**RECORD SET**
-*-*-
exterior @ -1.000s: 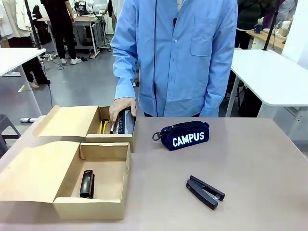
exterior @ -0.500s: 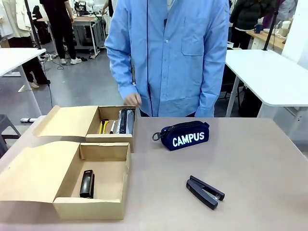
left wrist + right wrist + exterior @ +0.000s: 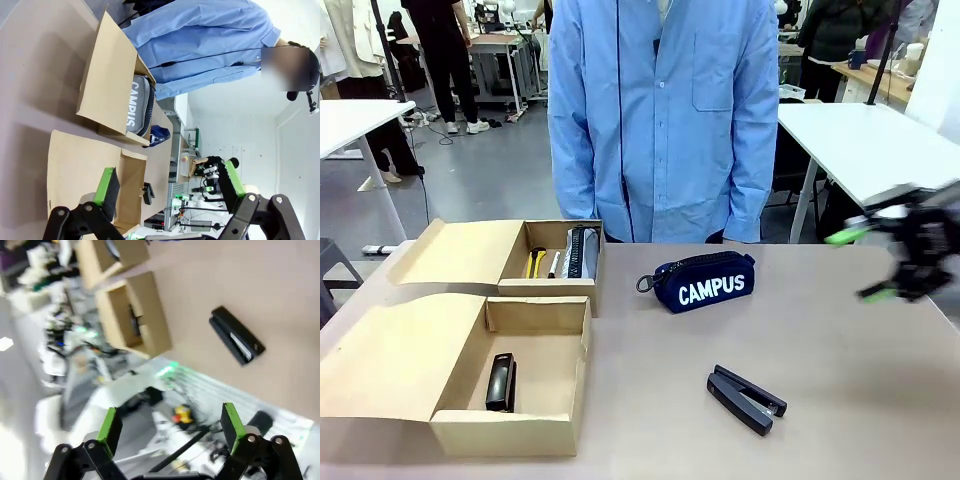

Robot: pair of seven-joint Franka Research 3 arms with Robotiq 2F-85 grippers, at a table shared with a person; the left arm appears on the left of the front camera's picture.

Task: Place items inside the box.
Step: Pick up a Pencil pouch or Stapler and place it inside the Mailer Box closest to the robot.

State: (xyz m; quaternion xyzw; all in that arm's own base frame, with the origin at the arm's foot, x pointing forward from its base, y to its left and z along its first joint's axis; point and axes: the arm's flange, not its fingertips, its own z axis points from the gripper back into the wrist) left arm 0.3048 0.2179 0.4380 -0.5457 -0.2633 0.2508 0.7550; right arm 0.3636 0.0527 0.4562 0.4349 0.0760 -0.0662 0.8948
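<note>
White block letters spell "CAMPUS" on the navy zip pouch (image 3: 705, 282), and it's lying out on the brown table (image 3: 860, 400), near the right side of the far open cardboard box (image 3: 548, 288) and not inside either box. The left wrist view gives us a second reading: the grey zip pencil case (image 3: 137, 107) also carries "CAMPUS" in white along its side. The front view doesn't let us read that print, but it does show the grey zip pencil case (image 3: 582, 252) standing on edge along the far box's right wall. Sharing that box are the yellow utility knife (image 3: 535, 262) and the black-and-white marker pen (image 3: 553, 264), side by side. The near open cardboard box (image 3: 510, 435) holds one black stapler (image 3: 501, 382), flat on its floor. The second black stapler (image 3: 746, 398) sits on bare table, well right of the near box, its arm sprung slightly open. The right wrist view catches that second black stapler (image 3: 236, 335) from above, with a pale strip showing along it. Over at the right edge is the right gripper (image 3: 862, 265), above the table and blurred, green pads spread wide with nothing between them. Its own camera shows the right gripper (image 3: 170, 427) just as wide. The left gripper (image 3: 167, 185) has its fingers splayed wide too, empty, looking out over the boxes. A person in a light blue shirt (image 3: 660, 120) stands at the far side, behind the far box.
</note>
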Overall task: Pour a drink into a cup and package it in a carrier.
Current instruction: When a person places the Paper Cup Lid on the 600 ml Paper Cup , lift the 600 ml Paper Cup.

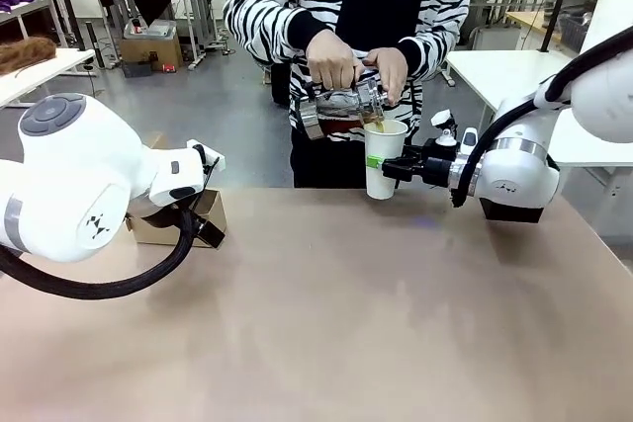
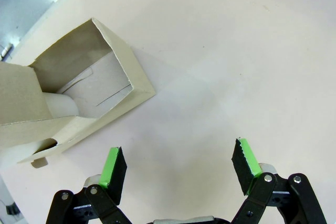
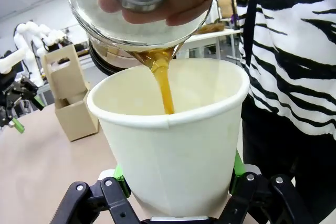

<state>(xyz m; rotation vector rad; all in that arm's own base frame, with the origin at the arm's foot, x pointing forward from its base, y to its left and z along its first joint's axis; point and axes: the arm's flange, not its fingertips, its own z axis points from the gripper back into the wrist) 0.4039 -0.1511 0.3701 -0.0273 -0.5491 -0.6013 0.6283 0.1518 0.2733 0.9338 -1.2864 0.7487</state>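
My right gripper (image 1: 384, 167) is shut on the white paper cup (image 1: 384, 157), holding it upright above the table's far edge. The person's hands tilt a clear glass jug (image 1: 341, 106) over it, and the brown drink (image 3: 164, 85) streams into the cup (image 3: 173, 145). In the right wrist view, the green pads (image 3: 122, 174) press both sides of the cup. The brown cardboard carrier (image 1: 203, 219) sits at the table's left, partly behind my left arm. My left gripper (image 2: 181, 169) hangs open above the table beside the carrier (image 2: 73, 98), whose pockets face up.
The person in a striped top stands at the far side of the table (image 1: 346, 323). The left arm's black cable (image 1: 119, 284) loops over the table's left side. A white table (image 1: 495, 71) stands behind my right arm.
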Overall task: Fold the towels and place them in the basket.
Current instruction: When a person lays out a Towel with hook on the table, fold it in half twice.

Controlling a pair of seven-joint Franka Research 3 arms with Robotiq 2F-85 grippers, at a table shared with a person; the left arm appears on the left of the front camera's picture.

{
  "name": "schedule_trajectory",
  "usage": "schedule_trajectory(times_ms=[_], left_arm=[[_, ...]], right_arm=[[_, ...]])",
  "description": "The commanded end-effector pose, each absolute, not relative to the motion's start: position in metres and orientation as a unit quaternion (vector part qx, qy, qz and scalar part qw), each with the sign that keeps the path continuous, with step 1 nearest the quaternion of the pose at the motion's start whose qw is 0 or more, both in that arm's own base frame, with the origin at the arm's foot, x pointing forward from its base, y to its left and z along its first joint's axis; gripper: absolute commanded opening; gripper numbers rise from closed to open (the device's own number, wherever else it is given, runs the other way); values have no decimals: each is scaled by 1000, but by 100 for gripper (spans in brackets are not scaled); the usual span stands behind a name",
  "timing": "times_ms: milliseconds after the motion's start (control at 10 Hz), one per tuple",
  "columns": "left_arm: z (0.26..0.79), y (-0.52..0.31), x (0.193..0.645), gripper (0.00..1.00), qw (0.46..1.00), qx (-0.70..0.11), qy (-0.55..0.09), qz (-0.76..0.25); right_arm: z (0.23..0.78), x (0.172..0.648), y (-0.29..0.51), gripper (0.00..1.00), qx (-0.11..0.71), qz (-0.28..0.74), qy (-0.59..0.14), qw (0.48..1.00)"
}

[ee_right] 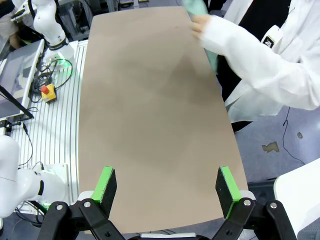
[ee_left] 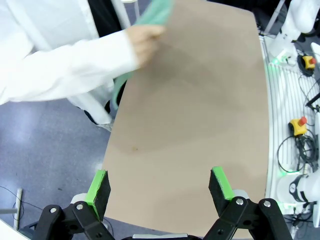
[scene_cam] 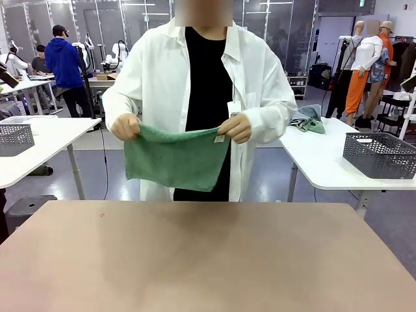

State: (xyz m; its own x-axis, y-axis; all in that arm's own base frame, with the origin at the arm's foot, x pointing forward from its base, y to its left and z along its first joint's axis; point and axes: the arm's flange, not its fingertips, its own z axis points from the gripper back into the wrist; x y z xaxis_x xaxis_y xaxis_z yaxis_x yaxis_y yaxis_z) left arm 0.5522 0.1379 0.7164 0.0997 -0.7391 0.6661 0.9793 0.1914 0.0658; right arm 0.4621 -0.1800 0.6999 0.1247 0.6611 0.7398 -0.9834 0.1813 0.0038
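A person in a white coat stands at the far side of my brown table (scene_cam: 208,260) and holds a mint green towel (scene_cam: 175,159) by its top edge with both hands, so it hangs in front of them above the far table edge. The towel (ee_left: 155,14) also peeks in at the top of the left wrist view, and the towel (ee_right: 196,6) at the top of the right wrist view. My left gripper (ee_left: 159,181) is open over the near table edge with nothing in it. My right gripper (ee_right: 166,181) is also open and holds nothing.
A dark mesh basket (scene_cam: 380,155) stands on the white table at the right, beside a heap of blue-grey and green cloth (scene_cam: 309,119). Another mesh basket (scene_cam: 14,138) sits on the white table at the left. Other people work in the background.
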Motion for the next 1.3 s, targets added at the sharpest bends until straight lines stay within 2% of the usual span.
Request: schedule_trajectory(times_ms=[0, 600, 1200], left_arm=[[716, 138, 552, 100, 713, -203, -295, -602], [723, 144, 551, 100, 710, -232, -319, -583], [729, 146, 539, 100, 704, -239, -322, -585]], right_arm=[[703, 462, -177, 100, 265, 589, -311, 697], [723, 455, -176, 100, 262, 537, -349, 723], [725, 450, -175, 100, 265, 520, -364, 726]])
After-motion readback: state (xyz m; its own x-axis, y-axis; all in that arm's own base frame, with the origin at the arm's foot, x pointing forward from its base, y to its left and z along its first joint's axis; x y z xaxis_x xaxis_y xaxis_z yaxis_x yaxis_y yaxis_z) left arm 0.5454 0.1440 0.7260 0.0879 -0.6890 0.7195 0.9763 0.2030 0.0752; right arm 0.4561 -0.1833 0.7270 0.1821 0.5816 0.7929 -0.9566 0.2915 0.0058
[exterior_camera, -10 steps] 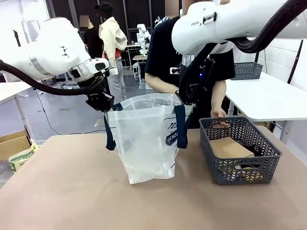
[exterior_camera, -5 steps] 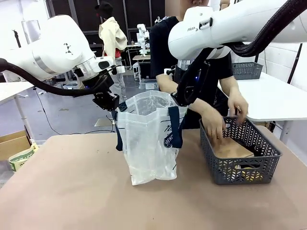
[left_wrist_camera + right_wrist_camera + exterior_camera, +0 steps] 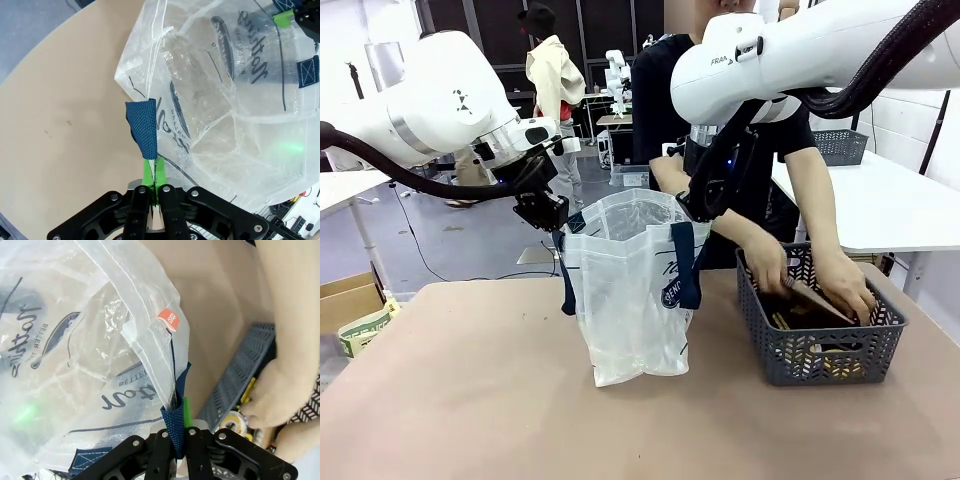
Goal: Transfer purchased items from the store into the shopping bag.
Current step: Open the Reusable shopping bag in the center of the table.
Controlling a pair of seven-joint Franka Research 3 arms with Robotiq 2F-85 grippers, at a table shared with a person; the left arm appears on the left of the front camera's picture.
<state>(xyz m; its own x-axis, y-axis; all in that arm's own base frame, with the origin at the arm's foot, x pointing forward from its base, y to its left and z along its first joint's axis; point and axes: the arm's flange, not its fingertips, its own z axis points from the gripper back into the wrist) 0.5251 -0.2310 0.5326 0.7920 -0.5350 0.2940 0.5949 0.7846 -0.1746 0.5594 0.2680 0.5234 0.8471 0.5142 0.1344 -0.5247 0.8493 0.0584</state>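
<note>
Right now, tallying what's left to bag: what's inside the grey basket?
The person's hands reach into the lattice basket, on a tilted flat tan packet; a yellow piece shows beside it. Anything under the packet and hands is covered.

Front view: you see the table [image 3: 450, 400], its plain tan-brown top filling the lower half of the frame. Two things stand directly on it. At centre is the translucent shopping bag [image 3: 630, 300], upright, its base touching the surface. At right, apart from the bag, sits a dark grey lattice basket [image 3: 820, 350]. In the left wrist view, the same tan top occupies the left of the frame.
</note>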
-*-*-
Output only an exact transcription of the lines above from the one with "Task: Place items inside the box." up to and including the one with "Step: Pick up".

**RESPONSE TO THIS EXERCISE**
Task: Place items inside the box.
Step: Pick up a Pencil pouch or Stapler and place it inside the Mailer Box closest to the robot.

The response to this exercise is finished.